And so I've spent the last five years -- how do you get out of a valley? The Greeks used to say, "You suffer your way to wisdom." And from that dark period where I started, I've had a few realizations. The first is, freedom sucks. Economic freedom is OK, political freedom is great, social freedom sucks. The unrooted man is the adrift man. The unrooted man is the unremembered man, because he's uncommitted to things. Freedom is not an ocean you want to swim in, it's a river you want to get across, so you can commit and plant yourself on the other side.
我花了過去五年的時間—— 要如何離開深谷? 以前,希臘人說: 「通往智慧的路上全是苦難。」 我從那段黑暗時期有了些頓悟。 第一,自由糟透了。 經濟自由還可以,政治自由很棒, 社會自由糟透了。 沒有根的人就是漂流的人。 沒有根的人是不被記得的人, 因為他無法做出承諾。 自由並不是個你想要游進去的海洋, 它是條你要渡過的河流, 這樣你才能在對岸做出承諾、紮根。
The second thing I learned is that when you have one of those bad moments in life, you can either be broken, or you can be broken open. And we all know people who are broken. They've endured some pain or grief, they get smaller, they get angrier, resentful, they lash out. As the saying is, "Pain that is not transformed gets transmitted." But other people are broken open. Suffering's great power is that it's an interruption of life. It reminds you you're not the person you thought you were. The theologian Paul Tillich said what suffering does is it carves through what you thought was the floor of the basement of your soul, and it carves through that, revealing a cavity below, and it carves through that, revealing a cavity below. You realize there are depths of yourself you never anticipated, and only spiritual and relational food will fill those depths. And when you get down there, you get out of the head of the ego and you get into the heart, the desiring heart. The idea that what we really yearn for is longing and love for another, the kind of thing that Louis de Bernières described in his book, "Captain Corelli's Mandolin." He had an old guy talking to his daughter about his relationship with his late wife, and the old guy says, "Love itself is whatever is leftover when being in love is burned away. And this is both an art and a fortunate accident. Your mother and I had it. We had roots that grew towards each other underground, and when all the pretty blossoms had fallen from our branches, we discovered that we are one tree and not two." That's what the heart yearns for.

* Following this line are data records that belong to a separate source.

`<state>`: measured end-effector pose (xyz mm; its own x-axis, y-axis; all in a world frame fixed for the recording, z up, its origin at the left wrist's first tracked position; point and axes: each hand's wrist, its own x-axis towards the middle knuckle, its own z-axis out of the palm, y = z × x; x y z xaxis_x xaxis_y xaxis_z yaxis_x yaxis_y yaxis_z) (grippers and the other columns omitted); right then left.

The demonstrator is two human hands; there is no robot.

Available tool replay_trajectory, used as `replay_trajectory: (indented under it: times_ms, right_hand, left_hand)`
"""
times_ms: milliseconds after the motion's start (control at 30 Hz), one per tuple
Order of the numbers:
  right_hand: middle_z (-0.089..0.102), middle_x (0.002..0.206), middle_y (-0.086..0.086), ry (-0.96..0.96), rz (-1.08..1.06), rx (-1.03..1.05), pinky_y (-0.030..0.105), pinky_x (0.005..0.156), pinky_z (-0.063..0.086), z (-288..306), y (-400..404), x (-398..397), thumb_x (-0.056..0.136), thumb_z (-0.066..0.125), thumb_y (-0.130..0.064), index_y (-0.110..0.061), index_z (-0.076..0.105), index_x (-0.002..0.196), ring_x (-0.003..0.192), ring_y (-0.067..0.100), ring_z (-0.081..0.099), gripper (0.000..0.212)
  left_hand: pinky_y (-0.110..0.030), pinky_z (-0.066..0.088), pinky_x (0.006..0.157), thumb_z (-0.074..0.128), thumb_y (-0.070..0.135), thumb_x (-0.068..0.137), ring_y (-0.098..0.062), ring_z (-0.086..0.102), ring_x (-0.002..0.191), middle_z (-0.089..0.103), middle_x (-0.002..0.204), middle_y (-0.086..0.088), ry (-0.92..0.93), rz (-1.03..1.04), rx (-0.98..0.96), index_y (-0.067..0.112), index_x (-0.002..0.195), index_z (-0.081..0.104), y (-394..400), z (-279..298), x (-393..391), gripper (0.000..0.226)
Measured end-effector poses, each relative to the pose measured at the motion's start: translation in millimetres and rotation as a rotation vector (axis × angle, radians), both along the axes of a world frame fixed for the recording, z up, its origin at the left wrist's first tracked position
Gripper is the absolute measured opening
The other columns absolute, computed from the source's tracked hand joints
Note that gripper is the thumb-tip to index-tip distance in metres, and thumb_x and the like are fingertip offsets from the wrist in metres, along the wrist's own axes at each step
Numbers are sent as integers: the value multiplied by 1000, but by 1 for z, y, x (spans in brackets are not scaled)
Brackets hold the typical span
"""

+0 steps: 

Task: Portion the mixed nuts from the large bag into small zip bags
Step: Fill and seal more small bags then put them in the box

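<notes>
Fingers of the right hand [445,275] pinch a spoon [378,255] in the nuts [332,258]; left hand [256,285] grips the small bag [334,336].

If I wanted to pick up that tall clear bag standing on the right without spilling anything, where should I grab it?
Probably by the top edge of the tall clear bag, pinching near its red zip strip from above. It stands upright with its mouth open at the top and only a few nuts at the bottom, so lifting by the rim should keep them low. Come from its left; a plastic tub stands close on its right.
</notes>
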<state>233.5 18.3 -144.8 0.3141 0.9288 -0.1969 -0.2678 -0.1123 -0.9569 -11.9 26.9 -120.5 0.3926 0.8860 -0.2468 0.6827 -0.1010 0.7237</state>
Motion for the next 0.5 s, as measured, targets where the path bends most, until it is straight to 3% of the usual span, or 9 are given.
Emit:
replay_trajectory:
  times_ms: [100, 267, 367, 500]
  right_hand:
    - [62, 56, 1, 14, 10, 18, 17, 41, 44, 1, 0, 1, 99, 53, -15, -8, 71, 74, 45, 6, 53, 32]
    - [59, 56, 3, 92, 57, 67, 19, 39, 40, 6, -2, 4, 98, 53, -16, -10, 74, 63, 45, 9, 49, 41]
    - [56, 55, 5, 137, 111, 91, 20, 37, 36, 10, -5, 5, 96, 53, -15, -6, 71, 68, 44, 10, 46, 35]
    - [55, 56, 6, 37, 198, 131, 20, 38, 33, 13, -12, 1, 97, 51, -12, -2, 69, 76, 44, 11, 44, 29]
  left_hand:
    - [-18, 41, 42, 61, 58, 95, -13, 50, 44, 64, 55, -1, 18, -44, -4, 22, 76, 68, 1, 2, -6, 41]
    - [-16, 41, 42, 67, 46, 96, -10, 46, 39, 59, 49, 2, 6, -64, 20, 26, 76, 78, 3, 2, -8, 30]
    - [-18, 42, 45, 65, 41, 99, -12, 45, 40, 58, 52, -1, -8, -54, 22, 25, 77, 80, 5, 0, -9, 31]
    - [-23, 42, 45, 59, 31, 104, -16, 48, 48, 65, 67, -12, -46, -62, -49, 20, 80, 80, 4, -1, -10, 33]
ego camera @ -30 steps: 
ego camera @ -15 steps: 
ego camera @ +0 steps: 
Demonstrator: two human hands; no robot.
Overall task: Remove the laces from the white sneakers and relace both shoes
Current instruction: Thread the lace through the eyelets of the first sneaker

我學到的第二件事, 就是當你的人生不順時, 你可以被擊碎, 也可以被擊醒。 我們都認識被擊碎的人。 忍受某些痛苦或哀傷 使他們變得渺小, 變得更憤怒、怨恨, 他們會猛烈斥責。 有句話說: 「痛苦不是被轉化, 而是被傳送出去。」 但也有其他人被擊醒了。 苦難的強大力量在於它中斷人生, 提醒你不是自以為的那個人。 神學家保羅田立克說過: 苦難的功能在於會切開那個 你以為是你靈魂地下室的地板, 切開它,露出下面的空間, 苦難會切開它,露出下面的空間。 你會發現自己的深度其實超出預期, 只能被靈糧和關係之糧充滿。 當你下去到那裡時, 就能脫離腦袋裡的自我, 進入到心裡, 渴望的心。 我們所盼求的想法, 是對另一個人的愛和渴望, 和路易斯·迪柏尼爾斯 在《戰地情人》書中所描述的很像。 書中有個老人跟他的女兒 談到他和已故妻子之間的關係, 老人說: 「熱戀期結束後,剩下的才是愛。 愛既是藝術,也是幸運的意外。 你母親和我曾經擁有它。 我們在地下的根朝向彼此生長, 當枝上所有的美麗花朵都掉落時, 發現我們是一棵樹,不是兩棵。」 那就是心之所嚮。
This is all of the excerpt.